I also think (but not 100% sure) that if you have Multi-AZ enabled, changes are done by upgrading the slave, failing over, and then upgrading the ex-master, so downtime is limited to the failover period.
Ah ok. That's useful info about the multiAZ setup - I'll have a look into that.
In my case, we now have customers around the world so we don't get the "night time" luxury. Part of the work I'm now completing is to split the system into an accounts db and customer data db. I was thinking to dip my toe in the water by just moving the account db to RDS to see how it goes.
downtime is more limited by your application. i.e. if there is a failure your connection / database pool just needs to reconnect.
btw. we only have had psycopg2 pointing at it yet and that worked without a downtime.
however i guess java hikaricp is as fast as that well.
only "failures" will have a "small" downtime, however planned downtime is pretty/zero fast.
Yes, I've noticed this too. The AWS documentation and the console both say that the changes may take a long time to apply, but in fact the database is up for most of that time. I've done several big upgrades that had only a few seconds of downtime.
Postgres RDS is solid and it supports PostGIS. If you have multi-AZ enabled, then downtime is typically measured in seconds even when upgrading versions or changing instance sizes. It will update one instance, automatically switch to it, and update the other one. It automatically handles backups, syncing read slaves, etc too. It is awesome in my experience.
I've just read about this and there are a lot of people saying they had significant downtime during upgrades ([1] one such story, but there were quite a few on stackoverflow etc).
I'm going to run some tests myself to see how well it works on my existing data (only 30GB at the moment, but it was only 20GB a month ago and is growing fairly rapidly).
Compared to others my experience with RDS is bad, although I used it last year ago perhaps things improved.
One major issues is that you are restricted to what you can do with it, not all options are available. You can only use extensions that they provide. (this I'm a bit fuzzy about) but changing disk size made service unavailable for ~30 minutes (proportional to new disk size).
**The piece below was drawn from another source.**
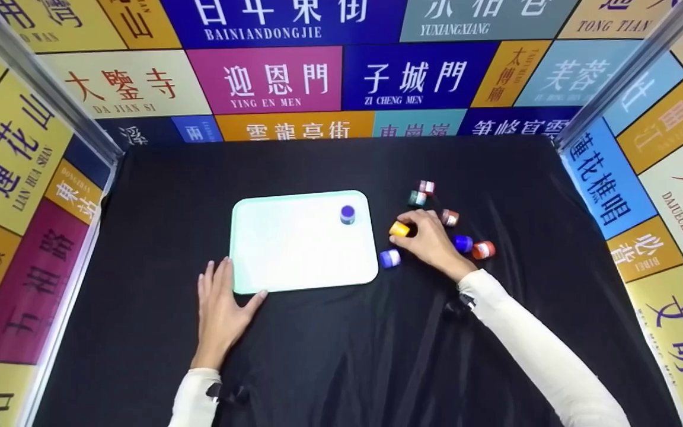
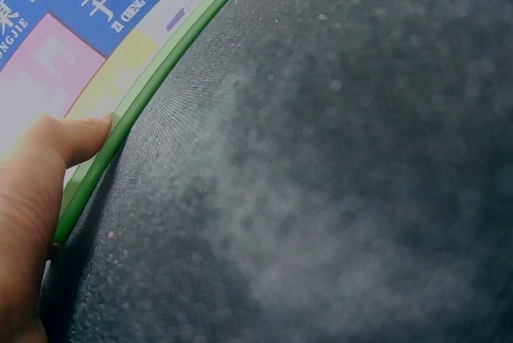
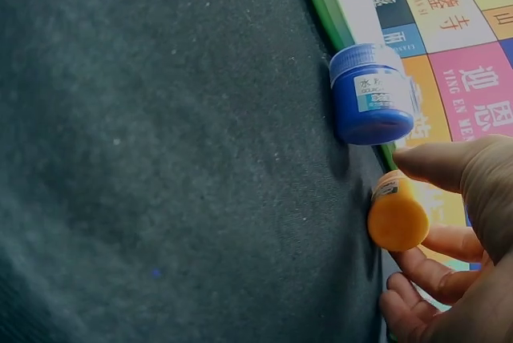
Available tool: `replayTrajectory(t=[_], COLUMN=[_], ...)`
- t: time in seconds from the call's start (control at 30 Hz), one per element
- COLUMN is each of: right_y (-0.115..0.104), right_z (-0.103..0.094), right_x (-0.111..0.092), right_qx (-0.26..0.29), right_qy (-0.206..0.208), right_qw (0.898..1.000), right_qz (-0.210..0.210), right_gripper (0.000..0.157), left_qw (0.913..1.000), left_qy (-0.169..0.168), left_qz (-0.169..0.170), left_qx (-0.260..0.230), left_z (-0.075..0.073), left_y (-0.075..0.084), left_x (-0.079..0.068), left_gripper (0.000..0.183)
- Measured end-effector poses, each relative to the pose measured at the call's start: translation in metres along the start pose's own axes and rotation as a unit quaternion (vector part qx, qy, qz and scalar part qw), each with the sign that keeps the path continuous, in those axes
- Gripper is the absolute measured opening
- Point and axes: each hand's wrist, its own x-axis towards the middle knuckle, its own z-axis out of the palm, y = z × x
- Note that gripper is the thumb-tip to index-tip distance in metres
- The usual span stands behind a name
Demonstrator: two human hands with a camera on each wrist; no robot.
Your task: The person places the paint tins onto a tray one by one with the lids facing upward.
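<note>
A white tray with a pale green rim (image 1: 303, 289) lies on the black cloth, and a purple-topped paint jar (image 1: 347, 214) stands in its far right part. My left hand (image 1: 221, 311) rests at the tray's near left corner, its fingers straight along the left side and its thumb against the front rim. To the right of the tray, my right hand (image 1: 427, 237) pinches a yellow paint jar (image 3: 398, 215) between thumb and fingers, the jar tilted. Close to it, a blue-violet paint jar (image 1: 390, 258) lies beside the tray's right edge; its label shows in the right wrist view.
Behind my right hand are a small red jar (image 1: 427, 187), a dark green jar (image 1: 417, 198) and a brown-red jar (image 1: 450, 217). By the right wrist lie a blue jar (image 1: 463, 243) and a red-orange jar (image 1: 484, 249). Printed panels (image 1: 282, 77) wall in the table.
</note>
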Motion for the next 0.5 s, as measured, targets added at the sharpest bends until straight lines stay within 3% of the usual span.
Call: replayTrajectory(t=[0.5], right_y=[0.0036], right_z=[0.0052], right_x=[0.0005], right_qx=[-0.034], right_qy=[0.002], right_qw=[0.999], right_qz=[0.027], right_gripper=[0.040], left_qw=[1.0000], left_qy=[0.001], left_qz=[-0.003], left_qx=[-0.003], left_z=[0.0000], left_y=[0.0017], left_x=[0.0012], left_gripper=[0.104])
You weren't able to configure replication, the replication only happens to the backup node. You weren't even able to set up replication across regions.
The replication is kind of a bummer, because if you ever would like to move your data (perhaps to a vm or outside of aws) you would need to have an outage. Also if I remember there was no way to do major version update in place.
There was also another incident (it was caused by bug so hopefully it was fixed and won't happen to anyone else). We had cluster set up with a backup. One day out of nowhere the service stopped working and was unavailable for 1.5 hours. That was quite big issue because we used it for monitoring (zabbix), so any outage makes us blind to issues. Turned out that due to bug their backup routine made a mistake and started doing backup on the master server (normally it supposed to do on slave).
Probably in 3-4 months. AWS has historically had a 3 month gap time for postgres. Their policy (from what they have said on the forums at least) is they wait for at least x.x.1 release before they start working on it.
I'm running pg on ec2 with a hot standby slave. I need the postgis extension but am not doing anything particularly esoteric. Ideally I'd like to have the certainty of aws handling backups for me.
I was researching moving to RDS today and would love to hear thoughts on whether it's a good general solution or not. What happens about downtime during upgrades or swapping instance sizes?